Ne vous fâchez pas: dans les années 70, les Français n’étaient pas tous très propres encore! Ce n’est pas moi qui le dis: Françoise Giroud, dans ses éditoriaux dans ELLE commentant les statistiques de vente de savonnettes et de brosses à dents, exhortait les Françaises à suivre l’exemple de modernité des Américaines* ! Et, lorsqu’à dix ans ma classe partit en classe de neige, je pus constater par moi-même que les douches n’étaient autorisées que le mercredi et le samedi, et que nous ne pouvions changer nos culottes qu’à ces moments-là! Heureusement, en 30 ans, l’américanisation des modes de vie, la vogue du sport, des spas, des « soins du corps », et du « souci de soi » sont passés par là, le marketing agressif des Procter & Gamble et autres fabricants de savonnettes et gels-douche aussi!

Car il faut le savoir: les Arabes sont maniaques pour l’hygiène corporelle, et même chez les Arabes non-musulmans, juifs et chrétiens, dont nous faisons partie, les impératifs de pureté corporelle imposés par l’Islam ont fini par s’imposer** .

Et moi qui ai travaillé des années dans l’un des quartiers les plus « sales » du Caire – dont Dieu sait qu’elle peut être sale en bien des quartiers – je vous dis que, même dans ces quartiers jonchés de détritus, l’intérieur des maisons est propre, nettoyé chaque jour. Que les enfants en haillons et pieds-nus qui viennent vers vous ne sont pas lavés moins souvent que les vôtres –mais leurs vêtements sont irrémédiablement tachés.

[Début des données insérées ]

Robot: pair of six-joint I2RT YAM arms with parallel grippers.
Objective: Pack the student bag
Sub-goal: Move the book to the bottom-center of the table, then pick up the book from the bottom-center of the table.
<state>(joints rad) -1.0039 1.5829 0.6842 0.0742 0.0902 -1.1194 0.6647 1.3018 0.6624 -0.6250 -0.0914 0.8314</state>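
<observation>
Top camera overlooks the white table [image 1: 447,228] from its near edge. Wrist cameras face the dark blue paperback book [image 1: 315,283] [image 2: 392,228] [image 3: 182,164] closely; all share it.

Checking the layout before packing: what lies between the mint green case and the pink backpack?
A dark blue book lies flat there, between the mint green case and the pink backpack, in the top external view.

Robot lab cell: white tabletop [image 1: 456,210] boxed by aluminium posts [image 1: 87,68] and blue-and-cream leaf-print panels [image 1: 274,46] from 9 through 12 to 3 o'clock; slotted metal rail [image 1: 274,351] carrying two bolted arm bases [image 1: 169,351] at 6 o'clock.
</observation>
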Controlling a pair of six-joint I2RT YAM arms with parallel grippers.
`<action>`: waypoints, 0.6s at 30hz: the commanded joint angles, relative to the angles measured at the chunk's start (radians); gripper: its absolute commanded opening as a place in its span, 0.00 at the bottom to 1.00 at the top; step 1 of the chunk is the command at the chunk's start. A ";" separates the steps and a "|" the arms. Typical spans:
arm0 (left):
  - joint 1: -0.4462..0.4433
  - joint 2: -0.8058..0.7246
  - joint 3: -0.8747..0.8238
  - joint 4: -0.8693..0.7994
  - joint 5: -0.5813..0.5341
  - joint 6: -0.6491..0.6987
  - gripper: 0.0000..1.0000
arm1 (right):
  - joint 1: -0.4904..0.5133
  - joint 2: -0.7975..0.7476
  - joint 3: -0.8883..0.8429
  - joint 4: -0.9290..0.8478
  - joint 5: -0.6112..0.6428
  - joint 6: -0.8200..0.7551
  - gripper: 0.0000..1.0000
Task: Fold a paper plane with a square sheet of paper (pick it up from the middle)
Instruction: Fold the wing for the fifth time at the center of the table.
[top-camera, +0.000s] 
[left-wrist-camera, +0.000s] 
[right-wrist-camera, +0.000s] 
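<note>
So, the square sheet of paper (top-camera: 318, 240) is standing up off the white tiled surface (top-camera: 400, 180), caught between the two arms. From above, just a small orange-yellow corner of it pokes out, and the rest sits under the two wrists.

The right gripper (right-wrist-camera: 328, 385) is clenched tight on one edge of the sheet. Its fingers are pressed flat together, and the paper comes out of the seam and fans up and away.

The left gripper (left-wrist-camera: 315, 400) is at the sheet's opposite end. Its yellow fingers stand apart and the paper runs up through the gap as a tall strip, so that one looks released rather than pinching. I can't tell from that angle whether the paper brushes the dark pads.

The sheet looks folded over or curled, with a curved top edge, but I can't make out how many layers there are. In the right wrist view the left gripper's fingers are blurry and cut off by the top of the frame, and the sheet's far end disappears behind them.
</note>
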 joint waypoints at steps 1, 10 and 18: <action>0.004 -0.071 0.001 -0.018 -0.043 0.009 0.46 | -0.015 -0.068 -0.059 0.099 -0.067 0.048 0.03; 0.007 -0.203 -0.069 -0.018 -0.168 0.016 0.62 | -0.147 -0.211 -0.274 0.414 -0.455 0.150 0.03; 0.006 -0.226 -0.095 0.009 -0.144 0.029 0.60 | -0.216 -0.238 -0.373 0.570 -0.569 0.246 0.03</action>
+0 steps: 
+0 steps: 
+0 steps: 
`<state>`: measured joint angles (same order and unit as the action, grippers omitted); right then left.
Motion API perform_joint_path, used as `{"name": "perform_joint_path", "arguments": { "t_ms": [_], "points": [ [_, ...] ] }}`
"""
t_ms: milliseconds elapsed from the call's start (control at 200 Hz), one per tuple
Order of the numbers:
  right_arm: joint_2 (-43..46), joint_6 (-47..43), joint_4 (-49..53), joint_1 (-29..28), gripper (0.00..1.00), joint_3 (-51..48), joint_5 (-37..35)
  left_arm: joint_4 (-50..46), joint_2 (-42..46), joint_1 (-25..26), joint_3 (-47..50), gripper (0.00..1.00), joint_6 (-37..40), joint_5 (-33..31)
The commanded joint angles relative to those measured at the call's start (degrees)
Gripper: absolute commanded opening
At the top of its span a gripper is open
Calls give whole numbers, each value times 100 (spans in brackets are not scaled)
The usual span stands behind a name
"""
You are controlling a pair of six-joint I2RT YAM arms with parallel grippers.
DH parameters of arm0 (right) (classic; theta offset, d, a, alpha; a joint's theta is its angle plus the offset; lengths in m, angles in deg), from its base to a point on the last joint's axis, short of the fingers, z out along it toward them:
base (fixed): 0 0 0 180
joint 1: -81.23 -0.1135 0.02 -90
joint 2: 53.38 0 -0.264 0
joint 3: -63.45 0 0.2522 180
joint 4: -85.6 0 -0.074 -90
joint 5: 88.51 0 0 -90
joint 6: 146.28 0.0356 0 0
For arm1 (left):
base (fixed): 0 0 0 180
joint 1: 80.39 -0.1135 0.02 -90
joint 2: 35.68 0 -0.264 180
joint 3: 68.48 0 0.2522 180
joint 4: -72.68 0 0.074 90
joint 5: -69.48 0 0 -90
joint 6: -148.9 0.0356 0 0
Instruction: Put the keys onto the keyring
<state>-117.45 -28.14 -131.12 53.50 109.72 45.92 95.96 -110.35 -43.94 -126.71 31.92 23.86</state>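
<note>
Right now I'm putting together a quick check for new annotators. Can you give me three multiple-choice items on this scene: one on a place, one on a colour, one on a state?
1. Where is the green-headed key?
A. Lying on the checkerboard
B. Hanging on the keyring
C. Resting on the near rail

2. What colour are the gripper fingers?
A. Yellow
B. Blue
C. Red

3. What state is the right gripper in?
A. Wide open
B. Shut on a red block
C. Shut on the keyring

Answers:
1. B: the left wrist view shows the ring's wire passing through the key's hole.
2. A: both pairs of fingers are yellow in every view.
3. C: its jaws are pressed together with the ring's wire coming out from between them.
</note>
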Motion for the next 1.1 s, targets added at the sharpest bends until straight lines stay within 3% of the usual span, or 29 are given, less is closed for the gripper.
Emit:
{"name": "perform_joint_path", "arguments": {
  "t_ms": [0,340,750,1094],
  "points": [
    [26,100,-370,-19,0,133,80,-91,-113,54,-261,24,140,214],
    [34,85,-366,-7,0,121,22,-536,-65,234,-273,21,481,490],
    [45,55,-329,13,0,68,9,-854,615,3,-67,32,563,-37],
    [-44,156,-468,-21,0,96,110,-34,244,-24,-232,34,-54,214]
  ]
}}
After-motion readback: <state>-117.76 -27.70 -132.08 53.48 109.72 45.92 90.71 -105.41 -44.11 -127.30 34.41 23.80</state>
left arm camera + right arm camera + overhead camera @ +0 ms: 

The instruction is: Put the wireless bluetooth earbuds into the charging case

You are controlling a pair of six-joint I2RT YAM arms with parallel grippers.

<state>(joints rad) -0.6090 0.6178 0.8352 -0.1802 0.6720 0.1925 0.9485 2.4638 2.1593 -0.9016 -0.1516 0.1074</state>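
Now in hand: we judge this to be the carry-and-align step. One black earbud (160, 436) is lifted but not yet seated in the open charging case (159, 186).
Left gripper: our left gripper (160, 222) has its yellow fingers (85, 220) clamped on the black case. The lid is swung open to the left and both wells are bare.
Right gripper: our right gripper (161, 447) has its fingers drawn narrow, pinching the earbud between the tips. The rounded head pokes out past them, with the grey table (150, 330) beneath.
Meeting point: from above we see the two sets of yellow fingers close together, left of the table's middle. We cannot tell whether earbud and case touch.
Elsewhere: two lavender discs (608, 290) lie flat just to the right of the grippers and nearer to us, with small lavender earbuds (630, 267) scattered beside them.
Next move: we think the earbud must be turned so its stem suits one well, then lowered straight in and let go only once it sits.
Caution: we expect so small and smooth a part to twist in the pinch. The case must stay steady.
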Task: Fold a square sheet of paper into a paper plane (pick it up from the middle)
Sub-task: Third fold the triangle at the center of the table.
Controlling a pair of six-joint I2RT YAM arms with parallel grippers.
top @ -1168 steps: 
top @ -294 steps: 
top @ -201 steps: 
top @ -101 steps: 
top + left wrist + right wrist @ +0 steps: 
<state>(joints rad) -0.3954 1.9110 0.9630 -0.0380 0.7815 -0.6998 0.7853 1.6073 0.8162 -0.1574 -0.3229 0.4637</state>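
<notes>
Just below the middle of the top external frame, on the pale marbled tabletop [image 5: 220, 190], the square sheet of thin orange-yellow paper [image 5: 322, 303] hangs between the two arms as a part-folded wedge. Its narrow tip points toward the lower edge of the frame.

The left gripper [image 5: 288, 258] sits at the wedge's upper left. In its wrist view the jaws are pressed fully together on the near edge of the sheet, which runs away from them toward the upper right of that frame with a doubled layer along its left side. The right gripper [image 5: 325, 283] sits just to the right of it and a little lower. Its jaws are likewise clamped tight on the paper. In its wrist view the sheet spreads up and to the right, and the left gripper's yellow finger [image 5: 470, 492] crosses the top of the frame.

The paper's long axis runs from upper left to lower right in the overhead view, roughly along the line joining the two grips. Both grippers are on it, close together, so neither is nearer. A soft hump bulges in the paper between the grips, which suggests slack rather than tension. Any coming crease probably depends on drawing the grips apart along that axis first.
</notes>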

Sales: un jugement de valeur porté sur une culture.
Hygiène: des habitudes culturelles aussi.
Moi, je continue de manger avec les doigts le poulet, le poisson, et tous les crustacés – même dans les restaurants les plus huppés. Je me lave les mains plus que de coutume française. J’ai appris à faire la vaisselle en laissant tremper la vaisselle dans l’eau d’un évier, si je suis chez des gens – même si ce n’est pas comme ça que je la fais chez moi. A boire en randonnée au même goulot que tout le monde sans me dégoûter. Quand mon fils était petit, je le laissais tremper et jouer dans la baignoire, avec ses canards en plastique et ses petits bateaux, comme tous les petits Français. Et je ne dédaigne pas le plaisir d’un bain chaud, moment d’hygiène autant que de détente. Un peu orientale pour ceci, un peu occidentale pour cela. Comme pour tout le reste. Et je ne juge pas ceux-ci plus sales ou propres que ceux-là.

* ELLE, 1945-2005, Une histoire des femmes, Filipacchi, 2005.
** « La clé du paradis est la prière, et la clé de la prière est la toilette », dit un dicton musulman, et chaque enfant musulman s’entend dire que « al nadafa min al iman », c’est-à-dire: « la propreté fait partie de la foi ».